Jako główny powód decyzji prezydent wymieniła m.in. bezpieczeństwo. - Przy obecnych kłopotach policji trudno uwierzyć, że uda się jej zapewnić bezpieczeństwo - oceniła. Mówiła też o historii „zarówno Polski, a w szczególności Warszawy”. - Warszawa dość już wycierpiała przez agresywny nacjonalizm - stwierdziła. Jednym z argumentów były też kwestie prawne. - W czerwcu skierowałam pismo do ministra (spraw wewnętrznych i administracji) Joachima Brudzińskiego w sprawie wspólnego zabezpieczania uroczystości organizowanych w Warszawie 11 listopada. Pismo to zostało kompletnie zignorowane, nie odezwał się do mnie minister - mówiła Gronkiewicz-Waltz.
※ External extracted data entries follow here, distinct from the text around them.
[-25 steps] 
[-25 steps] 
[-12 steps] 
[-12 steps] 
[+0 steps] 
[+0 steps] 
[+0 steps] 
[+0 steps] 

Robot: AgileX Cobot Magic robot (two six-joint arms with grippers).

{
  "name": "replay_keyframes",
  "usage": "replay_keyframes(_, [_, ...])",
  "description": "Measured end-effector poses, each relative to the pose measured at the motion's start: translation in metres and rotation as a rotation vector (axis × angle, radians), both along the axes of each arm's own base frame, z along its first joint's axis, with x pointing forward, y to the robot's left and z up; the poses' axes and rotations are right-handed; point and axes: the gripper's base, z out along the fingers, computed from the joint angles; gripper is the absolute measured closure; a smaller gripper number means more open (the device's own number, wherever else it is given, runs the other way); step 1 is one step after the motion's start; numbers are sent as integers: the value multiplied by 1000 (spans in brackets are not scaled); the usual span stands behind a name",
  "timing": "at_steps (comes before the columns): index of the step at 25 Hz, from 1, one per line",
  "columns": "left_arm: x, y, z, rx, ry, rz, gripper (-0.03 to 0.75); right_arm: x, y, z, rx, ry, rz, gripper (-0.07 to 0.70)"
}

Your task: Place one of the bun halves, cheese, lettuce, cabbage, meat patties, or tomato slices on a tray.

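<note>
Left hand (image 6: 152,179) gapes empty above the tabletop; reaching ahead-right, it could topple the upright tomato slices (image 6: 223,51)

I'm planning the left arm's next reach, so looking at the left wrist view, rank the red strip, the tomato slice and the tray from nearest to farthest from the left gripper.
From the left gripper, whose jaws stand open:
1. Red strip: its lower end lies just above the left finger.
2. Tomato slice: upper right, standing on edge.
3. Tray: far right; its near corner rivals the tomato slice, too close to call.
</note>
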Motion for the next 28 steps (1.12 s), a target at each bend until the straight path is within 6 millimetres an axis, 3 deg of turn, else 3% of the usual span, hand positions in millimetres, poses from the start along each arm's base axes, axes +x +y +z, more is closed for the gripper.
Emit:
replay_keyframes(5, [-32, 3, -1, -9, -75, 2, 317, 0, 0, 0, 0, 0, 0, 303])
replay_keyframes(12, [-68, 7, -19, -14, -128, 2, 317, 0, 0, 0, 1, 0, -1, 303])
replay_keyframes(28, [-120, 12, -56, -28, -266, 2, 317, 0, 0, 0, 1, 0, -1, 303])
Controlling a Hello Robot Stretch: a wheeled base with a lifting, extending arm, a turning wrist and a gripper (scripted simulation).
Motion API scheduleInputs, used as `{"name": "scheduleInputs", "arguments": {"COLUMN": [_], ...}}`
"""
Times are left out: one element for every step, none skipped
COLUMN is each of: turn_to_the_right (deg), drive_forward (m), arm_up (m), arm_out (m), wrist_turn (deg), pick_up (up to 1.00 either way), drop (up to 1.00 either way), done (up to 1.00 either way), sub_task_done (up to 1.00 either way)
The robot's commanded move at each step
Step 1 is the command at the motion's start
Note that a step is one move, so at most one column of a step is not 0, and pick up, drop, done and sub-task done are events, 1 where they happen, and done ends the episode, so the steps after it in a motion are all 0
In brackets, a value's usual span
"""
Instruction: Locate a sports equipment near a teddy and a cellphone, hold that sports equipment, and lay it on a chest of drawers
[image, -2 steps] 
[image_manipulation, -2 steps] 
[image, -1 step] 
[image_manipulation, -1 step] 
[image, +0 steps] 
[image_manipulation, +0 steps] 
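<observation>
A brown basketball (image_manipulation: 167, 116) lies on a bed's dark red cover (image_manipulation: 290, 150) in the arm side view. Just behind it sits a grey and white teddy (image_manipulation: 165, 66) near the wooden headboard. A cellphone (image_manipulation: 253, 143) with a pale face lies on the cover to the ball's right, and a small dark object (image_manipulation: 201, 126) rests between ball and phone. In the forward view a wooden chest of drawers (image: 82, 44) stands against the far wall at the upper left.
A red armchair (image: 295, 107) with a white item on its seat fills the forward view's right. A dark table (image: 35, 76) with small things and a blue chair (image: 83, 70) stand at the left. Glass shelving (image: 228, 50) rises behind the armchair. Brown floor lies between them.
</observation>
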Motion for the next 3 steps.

- Przez rok nie sporządzono aktu oskarżenia dotyczącego wydarzeń na marszu niepodległości w 2017 roku. Chociaż prokuratura - co wiemy z prasy - dysponuje opinią biegłego o zakazanych ideologiach na marszu - podkreśliła prezydent. - Uważam z całą odpowiedzialnością, że nie tak powinno wyglądać stulecie odzyskania przez państwo polskie niepodległości. Stąd moja decyzja o zakazie marszu - podsumowała Gronkiewicz-Waltz.
Niespodziewana decyzja wywołała falę komentarzy. Wiele osób i środowisk zapowiadziało, że mimo zakazu marsz się odbędzie. „Hanna Gronkiewicz-Waltz sprawiła, że Marsz Niepodległości w 100-lecie jej odzyskania będzie miał rekordową frekwencję” - stwierdził Maciej Wąsik, zastępca ministra-koordynatora służb specjalnych Mariusza Kamińskiego.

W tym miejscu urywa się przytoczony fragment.